> [What is required]: One exact copy of the listing is needed. It should contain no pictures.

---+---

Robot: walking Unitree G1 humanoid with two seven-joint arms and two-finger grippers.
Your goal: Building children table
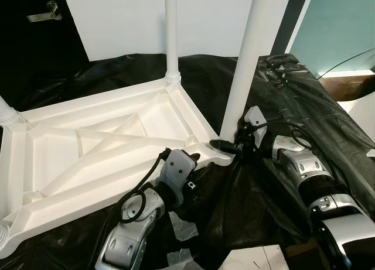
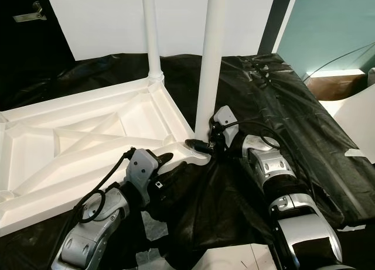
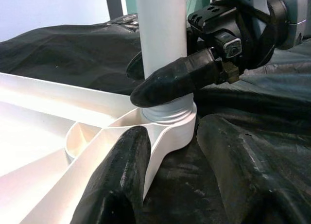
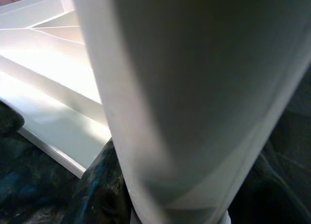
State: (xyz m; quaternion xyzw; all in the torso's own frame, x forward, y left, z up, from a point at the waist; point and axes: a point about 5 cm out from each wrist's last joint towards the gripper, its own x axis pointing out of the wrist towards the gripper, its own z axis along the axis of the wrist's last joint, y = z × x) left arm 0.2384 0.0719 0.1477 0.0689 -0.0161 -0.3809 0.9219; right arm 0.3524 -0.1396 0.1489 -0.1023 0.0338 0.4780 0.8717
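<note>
The white plastic table top (image 1: 88, 159) lies upside down on black sheeting. One white leg (image 1: 171, 30) stands in its far corner, and another leg (image 1: 246, 65) stands in the near right corner socket (image 3: 170, 119). My right gripper (image 1: 225, 141) is shut on that near leg just above the socket, and one of its fingers (image 3: 175, 78) lies across the leg's front. My left gripper (image 1: 194, 159) is open astride the table's rim beside the same socket, one finger inside the rim and one on the sheeting. The leg (image 4: 194, 88) looms close in the right wrist view.
Crumpled black plastic sheeting (image 1: 281, 94) covers the floor around the table. A third leg's base (image 1: 6, 112) shows at the left corner. A black door with a metal handle (image 1: 44, 13) is at the back left. White paper scraps (image 1: 258, 258) lie near my feet.
</note>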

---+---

> [Solution]:
Robot: walking Unitree G1 humanoid with two seven-joint arms and two-finger grippers.
Your goal: Building children table
State: (xyz m; quaternion xyzw; all in the torso's own frame, x forward, y left, z up, from a point at the waist; point and axes: a point about 5 cm out from each wrist's last joint towards the gripper, its own x axis pointing out of the wrist towards the gripper, its own z axis along the axis of the wrist's last joint, y = z × x) left arm 0.2384 0.0719 0.1477 0.0689 -0.0161 -0.3809 0.9219; right arm 0.3524 -0.1396 0.1489 -0.1023 0.0338 0.4780 0.8717
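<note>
The white plastic table top (image 1: 88, 159) lies upside down on black sheeting. One white leg (image 1: 171, 30) stands in its far corner, and another leg (image 1: 246, 65) stands in the near right corner socket (image 3: 170, 119). My right gripper (image 1: 225, 141) is shut on that near leg just above the socket, and one of its fingers (image 3: 175, 78) lies across the leg's front. My left gripper (image 1: 194, 159) is open astride the table's rim beside the same socket, one finger inside the rim and one on the sheeting. The leg (image 4: 194, 88) looms close in the right wrist view.
Crumpled black plastic sheeting (image 1: 281, 94) covers the floor around the table. A third leg's base (image 1: 6, 112) shows at the left corner. A black door with a metal handle (image 1: 44, 13) is at the back left. White paper scraps (image 1: 258, 258) lie near my feet.
</note>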

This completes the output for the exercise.